**WHAT YOU ARE ASKED TO DO**
If a line of the data below contains the string "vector", copy it into your answer.

**PROVIDED ENTRIES**
*** Block opens ***

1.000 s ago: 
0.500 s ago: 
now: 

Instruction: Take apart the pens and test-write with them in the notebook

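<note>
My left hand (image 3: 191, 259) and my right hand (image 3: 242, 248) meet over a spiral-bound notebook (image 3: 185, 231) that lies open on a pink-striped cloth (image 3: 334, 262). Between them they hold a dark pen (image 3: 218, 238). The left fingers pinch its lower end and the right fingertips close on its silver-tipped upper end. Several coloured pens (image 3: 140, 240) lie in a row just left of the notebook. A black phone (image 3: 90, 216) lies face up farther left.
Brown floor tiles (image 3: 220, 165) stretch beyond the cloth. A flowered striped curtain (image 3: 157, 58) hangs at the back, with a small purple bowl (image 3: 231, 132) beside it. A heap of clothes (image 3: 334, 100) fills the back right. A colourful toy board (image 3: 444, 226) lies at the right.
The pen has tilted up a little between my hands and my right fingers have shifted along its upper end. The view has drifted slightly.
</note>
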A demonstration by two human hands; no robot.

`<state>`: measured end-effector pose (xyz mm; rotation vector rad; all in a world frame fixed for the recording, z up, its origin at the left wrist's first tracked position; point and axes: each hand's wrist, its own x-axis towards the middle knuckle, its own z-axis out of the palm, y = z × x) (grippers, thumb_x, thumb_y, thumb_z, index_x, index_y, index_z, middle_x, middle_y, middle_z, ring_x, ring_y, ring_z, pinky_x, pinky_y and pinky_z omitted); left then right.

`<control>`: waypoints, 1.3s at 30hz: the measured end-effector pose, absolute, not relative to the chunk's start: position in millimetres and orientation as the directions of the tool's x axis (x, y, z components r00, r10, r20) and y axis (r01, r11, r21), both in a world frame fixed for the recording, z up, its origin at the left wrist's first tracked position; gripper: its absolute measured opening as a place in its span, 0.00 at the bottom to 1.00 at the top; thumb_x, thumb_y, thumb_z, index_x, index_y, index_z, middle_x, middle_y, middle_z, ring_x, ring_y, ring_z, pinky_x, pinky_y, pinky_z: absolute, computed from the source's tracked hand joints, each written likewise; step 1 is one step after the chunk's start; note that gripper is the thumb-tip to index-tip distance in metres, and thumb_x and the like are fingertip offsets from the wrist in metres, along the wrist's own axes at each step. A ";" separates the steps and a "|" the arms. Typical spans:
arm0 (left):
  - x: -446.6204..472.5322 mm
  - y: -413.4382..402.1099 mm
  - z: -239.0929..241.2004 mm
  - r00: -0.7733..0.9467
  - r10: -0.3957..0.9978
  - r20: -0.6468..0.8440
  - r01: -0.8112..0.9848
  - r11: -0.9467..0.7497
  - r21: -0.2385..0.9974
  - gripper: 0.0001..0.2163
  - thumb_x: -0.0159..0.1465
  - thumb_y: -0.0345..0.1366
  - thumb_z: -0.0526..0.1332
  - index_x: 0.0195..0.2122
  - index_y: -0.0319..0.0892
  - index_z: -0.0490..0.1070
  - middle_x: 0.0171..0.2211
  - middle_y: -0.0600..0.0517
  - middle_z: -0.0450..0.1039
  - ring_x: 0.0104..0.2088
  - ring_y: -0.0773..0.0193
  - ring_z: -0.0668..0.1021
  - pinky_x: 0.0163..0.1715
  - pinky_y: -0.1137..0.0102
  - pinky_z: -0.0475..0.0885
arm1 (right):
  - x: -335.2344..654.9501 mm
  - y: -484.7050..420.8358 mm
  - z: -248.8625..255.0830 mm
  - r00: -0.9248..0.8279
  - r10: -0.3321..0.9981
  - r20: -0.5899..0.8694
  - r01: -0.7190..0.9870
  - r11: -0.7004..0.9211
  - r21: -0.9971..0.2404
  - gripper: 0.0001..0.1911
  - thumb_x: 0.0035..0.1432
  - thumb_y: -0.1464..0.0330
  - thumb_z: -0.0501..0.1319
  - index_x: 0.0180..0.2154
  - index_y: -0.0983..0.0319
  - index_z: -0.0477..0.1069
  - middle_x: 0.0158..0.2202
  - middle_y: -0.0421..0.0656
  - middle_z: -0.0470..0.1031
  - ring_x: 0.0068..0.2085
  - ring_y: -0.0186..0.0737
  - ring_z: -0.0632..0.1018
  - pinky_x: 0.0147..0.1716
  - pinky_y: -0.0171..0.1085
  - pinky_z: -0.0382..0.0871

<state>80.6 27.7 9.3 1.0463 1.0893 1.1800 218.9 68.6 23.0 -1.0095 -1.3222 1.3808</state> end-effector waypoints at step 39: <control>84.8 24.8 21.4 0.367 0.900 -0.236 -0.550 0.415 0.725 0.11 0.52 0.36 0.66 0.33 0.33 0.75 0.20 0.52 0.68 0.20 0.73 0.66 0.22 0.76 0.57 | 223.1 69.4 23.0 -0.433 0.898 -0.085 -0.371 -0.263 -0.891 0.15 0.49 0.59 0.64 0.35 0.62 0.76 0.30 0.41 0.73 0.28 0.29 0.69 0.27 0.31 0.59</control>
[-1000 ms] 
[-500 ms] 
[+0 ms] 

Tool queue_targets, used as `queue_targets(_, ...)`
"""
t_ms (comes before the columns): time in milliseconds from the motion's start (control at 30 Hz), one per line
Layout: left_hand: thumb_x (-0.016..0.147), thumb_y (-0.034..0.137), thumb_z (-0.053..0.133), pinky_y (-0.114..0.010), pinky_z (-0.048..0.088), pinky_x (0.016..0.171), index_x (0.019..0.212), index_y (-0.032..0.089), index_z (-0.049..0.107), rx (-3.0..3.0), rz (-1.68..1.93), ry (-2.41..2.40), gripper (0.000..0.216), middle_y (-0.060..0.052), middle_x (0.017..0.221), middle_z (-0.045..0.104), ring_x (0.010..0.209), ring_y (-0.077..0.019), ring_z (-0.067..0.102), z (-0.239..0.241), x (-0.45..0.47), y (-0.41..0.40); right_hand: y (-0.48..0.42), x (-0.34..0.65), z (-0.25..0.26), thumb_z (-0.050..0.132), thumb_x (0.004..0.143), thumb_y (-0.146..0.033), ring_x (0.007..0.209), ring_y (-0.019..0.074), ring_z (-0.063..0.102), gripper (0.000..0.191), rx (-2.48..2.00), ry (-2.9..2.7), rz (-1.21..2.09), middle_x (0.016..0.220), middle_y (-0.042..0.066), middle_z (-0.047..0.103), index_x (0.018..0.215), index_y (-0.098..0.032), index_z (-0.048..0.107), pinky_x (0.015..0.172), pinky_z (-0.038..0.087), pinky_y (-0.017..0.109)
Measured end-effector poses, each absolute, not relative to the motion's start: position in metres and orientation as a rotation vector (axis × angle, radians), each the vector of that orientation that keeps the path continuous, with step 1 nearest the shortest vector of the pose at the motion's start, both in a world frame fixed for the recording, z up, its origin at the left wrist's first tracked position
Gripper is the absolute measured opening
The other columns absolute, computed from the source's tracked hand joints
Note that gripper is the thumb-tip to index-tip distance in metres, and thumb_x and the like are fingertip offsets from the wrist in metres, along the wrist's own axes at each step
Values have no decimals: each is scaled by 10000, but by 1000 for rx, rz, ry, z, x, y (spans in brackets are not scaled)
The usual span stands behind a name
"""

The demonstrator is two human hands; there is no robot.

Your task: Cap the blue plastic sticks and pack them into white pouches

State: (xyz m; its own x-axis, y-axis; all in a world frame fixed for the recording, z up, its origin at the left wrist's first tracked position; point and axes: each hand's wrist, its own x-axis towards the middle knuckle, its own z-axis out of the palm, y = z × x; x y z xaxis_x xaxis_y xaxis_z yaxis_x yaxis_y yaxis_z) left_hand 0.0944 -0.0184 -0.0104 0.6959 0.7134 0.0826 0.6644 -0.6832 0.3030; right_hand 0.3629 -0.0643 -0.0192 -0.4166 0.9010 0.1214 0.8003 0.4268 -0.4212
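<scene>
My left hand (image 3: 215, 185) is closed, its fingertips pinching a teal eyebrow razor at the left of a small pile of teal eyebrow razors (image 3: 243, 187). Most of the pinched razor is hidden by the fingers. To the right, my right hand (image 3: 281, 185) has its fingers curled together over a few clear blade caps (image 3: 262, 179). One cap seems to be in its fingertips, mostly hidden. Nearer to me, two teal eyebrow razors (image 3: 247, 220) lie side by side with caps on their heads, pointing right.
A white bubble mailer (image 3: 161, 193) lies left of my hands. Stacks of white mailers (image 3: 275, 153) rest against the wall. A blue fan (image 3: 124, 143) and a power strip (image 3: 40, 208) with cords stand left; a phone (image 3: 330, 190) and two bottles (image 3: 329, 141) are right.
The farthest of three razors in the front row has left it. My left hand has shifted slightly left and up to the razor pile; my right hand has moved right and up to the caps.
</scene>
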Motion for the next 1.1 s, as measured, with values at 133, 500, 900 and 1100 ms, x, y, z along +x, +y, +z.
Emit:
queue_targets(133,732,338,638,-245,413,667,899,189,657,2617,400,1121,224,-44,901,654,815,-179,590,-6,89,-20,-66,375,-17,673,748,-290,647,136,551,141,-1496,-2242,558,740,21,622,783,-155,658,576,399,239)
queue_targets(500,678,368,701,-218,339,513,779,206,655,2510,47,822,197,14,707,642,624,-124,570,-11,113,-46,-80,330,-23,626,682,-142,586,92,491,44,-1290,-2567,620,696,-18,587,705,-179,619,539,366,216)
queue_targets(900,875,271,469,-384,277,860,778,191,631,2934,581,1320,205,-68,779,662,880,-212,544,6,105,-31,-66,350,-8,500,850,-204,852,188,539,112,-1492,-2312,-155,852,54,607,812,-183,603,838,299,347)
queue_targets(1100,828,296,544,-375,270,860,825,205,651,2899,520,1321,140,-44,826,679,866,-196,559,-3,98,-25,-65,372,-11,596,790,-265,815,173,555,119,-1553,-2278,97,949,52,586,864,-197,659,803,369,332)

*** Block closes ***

**EXERCISE SOLUTION**
`<state>`: measured end-effector pose (xyz mm; rotation vector rad; all in a world frame fixed for the recording, z up, its origin at the left wrist's first tracked position; point and axes: each hand's wrist, its own x-axis towards the middle knuckle, its own z-axis out of the palm, y = z × x) (grippers, thumb_x, thumb_y, thumb_z, index_x, index_y, index_z, middle_x, middle_y, middle_z, ring_x, ring_y, ring_z, pinky_x, pinky_y and pinky_z omitted); left then right.
Measured end-effector poses, each absolute, not relative to the motion's start: position in metres and orientation as a rotation vector (axis × angle, radians), each the vector of that orientation that keeps the path continuous, with step 1 nearest the shortest vector of the pose at the motion's start, both in a world frame fixed for the recording, z up, its origin at the left wrist's first tracked position

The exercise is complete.